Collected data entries
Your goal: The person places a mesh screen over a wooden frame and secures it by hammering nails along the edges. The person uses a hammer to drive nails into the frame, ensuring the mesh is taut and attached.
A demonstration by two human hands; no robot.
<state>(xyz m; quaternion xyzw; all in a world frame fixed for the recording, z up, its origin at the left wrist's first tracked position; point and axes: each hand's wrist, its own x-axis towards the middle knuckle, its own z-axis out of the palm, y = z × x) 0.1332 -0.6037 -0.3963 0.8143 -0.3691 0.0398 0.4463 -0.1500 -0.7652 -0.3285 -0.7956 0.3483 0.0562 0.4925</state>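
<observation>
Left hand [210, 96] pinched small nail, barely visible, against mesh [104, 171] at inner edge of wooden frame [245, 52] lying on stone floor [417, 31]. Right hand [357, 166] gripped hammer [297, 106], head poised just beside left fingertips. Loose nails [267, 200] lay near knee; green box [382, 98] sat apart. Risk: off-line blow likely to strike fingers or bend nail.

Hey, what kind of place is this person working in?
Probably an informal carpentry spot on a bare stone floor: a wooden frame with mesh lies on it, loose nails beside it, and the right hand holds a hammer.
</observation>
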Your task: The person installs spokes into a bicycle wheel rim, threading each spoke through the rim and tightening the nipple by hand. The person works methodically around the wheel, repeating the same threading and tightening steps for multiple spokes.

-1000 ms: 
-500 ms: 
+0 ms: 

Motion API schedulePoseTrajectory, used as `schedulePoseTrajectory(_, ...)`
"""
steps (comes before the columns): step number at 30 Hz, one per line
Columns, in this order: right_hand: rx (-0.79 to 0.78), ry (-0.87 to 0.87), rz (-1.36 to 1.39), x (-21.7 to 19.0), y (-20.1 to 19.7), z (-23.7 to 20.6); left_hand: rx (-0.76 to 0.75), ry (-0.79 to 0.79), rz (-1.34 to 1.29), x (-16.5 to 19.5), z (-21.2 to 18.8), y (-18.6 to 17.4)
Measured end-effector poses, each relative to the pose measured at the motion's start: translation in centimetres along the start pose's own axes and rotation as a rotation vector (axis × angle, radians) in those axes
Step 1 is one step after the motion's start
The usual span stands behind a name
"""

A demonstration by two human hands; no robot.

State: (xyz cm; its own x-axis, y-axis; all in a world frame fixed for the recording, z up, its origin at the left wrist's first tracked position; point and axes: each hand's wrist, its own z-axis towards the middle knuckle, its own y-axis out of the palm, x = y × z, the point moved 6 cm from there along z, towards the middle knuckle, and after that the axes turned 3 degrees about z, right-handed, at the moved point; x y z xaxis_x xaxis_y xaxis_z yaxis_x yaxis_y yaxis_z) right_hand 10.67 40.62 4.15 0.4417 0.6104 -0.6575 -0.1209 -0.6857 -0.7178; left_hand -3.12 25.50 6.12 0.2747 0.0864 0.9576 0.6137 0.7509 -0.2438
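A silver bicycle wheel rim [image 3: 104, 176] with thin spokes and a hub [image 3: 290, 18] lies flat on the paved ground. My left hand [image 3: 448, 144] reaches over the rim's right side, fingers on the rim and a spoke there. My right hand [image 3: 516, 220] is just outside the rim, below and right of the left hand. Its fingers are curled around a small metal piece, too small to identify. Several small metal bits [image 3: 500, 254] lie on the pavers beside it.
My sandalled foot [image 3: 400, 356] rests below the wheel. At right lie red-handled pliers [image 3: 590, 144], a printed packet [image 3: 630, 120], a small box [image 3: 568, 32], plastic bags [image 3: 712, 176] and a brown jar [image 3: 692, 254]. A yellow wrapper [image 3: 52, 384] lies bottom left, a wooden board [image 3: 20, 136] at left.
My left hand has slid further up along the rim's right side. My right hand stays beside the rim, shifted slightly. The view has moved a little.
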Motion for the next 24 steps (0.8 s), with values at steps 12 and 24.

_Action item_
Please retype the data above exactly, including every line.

_Answer_
Your goal: The person places a mesh screen over a wooden frame and secures it by hammering nails along the edges. The person uses a hammer to drive nails into the frame, ensuring the mesh is taut and attached.
A demonstration by two human hands; no robot.
<state>(xyz m; quaternion xyzw; all in a world frame fixed for the recording, z up, its origin at the left wrist's first tracked position; point and axes: each hand's wrist, its own x-axis towards the middle knuckle, its own z-axis out of the palm, y = z × x) 0.1332 -0.6037 -0.3963 0.8143 -0.3691 0.0398 0.4463 -0.1500 -0.7652 -0.3285 -0.7956 0.3483 0.0562 0.4925</state>
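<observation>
Left hand [210, 96] pinched small nail, barely visible, against mesh [104, 171] at inner edge of wooden frame [245, 52] lying on stone floor [417, 31]. Right hand [357, 166] gripped hammer [297, 106], head poised just beside left fingertips. Loose nails [267, 200] lay near knee; green box [382, 98] sat apart. Risk: off-line blow likely to strike fingers or bend nail.

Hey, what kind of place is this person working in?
Probably an informal carpentry spot on a bare stone floor: a wooden frame with mesh lies on it, loose nails beside it, and the right hand holds a hammer.
</observation>
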Your task: The person installs spokes into a bicycle wheel rim, threading each spoke through the rim and tightening the nipple by hand. The person works methodically around the wheel, repeating the same threading and tightening steps for multiple spokes.

-1000 ms: 
-500 ms: 
+0 ms: 

Motion API schedulePoseTrajectory, used as `schedulePoseTrajectory(_, ...)`
"""
steps (comes before the columns): step number at 30 Hz, one per line
Columns, in this order: right_hand: rx (-0.79 to 0.78), ry (-0.87 to 0.87), rz (-1.36 to 1.39), x (-21.7 to 19.0), y (-20.1 to 19.7), z (-23.7 to 20.6); left_hand: rx (-0.76 to 0.75), ry (-0.79 to 0.79), rz (-1.34 to 1.29), x (-16.5 to 19.5), z (-21.2 to 18.8), y (-18.6 to 17.4)
Measured end-effector poses, each relative to the pose measured at the motion's start: translation in centimetres along the start pose's own axes and rotation as a rotation vector (axis × angle, radians) in those axes
Step 1 is one step after the motion's start
The usual span stands behind a name
"""

A demonstration by two human hands; no robot.

State: (xyz cm; its own x-axis, y-axis; all in a world frame fixed for the recording, z up, its origin at the left wrist's first tracked position; point and axes: each hand's wrist, its own z-axis towards the middle knuckle, its own y-axis out of the palm, x = y × z, the point moved 6 cm from there along z, towards the middle knuckle, and after that the axes turned 3 degrees about z, right-handed, at the moved point; x y z xaxis_x xaxis_y xaxis_z yaxis_x yaxis_y yaxis_z) right_hand 10.67 40.62 4.15 0.4417 0.6104 -0.6575 -0.1209 -0.6857 -0.7178; left_hand -3.12 25.50 6.12 0.2747 0.0864 0.9576 0.6137 0.7509 -0.2438
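A silver bicycle wheel rim [image 3: 104, 176] with thin spokes and a hub [image 3: 290, 18] lies flat on the paved ground. My left hand [image 3: 448, 144] reaches over the rim's right side, fingers on the rim and a spoke there. My right hand [image 3: 516, 220] is just outside the rim, below and right of the left hand. Its fingers are curled around a small metal piece, too small to identify. Several small metal bits [image 3: 500, 254] lie on the pavers beside it.
My sandalled foot [image 3: 400, 356] rests below the wheel. At right lie red-handled pliers [image 3: 590, 144], a printed packet [image 3: 630, 120], a small box [image 3: 568, 32], plastic bags [image 3: 712, 176] and a brown jar [image 3: 692, 254]. A yellow wrapper [image 3: 52, 384] lies bottom left, a wooden board [image 3: 20, 136] at left.
My left hand has slid further up along the rim's right side. My right hand stays beside the rim, shifted slightly. The view has moved a little.
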Motion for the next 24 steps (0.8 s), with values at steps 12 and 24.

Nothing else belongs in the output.